■ **Exercise instructions**: Would you repeat each line below precisely as it stands?

■ **Source data**:

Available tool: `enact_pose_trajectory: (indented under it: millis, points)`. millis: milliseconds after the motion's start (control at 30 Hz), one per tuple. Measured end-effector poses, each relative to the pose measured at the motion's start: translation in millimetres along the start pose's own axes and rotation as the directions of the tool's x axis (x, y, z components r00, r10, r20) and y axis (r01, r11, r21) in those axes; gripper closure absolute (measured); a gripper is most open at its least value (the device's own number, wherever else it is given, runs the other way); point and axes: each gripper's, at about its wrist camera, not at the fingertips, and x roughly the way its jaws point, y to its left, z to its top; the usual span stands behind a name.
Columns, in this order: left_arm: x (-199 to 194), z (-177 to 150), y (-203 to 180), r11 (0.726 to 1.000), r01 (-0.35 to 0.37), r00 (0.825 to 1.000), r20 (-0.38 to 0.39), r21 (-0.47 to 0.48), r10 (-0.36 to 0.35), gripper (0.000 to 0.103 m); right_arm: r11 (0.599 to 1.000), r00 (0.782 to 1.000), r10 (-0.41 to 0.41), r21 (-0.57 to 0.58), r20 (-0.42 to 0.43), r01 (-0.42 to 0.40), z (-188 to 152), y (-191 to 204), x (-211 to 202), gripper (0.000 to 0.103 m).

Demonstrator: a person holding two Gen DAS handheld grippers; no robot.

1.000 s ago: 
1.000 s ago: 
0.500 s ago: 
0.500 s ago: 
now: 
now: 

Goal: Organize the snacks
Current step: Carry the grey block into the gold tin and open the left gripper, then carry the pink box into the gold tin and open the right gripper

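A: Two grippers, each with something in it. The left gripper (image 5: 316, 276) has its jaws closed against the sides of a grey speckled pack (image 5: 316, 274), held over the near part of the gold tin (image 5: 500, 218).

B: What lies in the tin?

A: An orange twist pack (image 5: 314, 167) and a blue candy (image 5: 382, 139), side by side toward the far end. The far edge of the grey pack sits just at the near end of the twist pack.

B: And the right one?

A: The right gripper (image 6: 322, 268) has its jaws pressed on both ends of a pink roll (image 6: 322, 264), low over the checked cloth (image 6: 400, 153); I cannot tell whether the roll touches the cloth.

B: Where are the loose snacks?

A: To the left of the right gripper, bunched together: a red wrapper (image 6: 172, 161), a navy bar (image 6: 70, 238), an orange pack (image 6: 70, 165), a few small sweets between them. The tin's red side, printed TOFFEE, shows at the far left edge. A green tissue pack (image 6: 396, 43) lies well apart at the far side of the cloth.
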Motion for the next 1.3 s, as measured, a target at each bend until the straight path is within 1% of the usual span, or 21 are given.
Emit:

■ **Output of the task**:
Available tool: `enact_pose_trajectory: (indented under it: millis, points)`. millis: milliseconds after the motion's start (control at 30 Hz), one per tuple. Measured end-effector poses, each relative to the pose measured at the motion's start: translation in millimetres along the start pose's own axes and rotation as the directions of the tool's x axis (x, y, z components r00, r10, r20) and y axis (r01, r11, r21) in those axes; gripper closure absolute (measured); a gripper is most open at its least value (the device's own number, wherever else it is given, runs the other way); point and axes: each gripper's, at about its wrist camera, not at the fingertips, and x roughly the way its jaws point, y to its left, z to its top; the usual span stands behind a name.
Columns, in this order: left_arm: x (-199 to 194), z (-177 to 150), y (-203 to 180), r11 (0.726 to 1.000), r01 (-0.35 to 0.37), r00 (0.825 to 1.000), r20 (-0.38 to 0.39), r21 (-0.47 to 0.48), r10 (-0.36 to 0.35), gripper (0.000 to 0.103 m); right_arm: r11 (0.599 to 1.000), r00 (0.782 to 1.000), r10 (-0.41 to 0.41), r21 (-0.57 to 0.58), r20 (-0.42 to 0.43), r01 (-0.42 to 0.40), z (-188 to 152), y (-191 to 204), x (-211 to 202), gripper (0.000 to 0.103 m).

Demonstrator: a person holding two Gen DAS handheld grippers; no robot.

1.000 s ago: 
1.000 s ago: 
0.500 s ago: 
0.500 s ago: 
now: 
now: 

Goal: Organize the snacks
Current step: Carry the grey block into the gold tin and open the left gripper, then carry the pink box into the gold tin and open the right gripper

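A: Two grippers, each with something in it. The left gripper (image 5: 316, 276) has its jaws closed against the sides of a grey speckled pack (image 5: 316, 274), held over the near part of the gold tin (image 5: 500, 218).

B: What lies in the tin?

A: An orange twist pack (image 5: 314, 167) and a blue candy (image 5: 382, 139), side by side toward the far end. The far edge of the grey pack sits just at the near end of the twist pack.

B: And the right one?

A: The right gripper (image 6: 322, 268) has its jaws pressed on both ends of a pink roll (image 6: 322, 264), low over the checked cloth (image 6: 400, 153); I cannot tell whether the roll touches the cloth.

B: Where are the loose snacks?

A: To the left of the right gripper, bunched together: a red wrapper (image 6: 172, 161), a navy bar (image 6: 70, 238), an orange pack (image 6: 70, 165), a few small sweets between them. The tin's red side, printed TOFFEE, shows at the far left edge. A green tissue pack (image 6: 396, 43) lies well apart at the far side of the cloth.
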Motion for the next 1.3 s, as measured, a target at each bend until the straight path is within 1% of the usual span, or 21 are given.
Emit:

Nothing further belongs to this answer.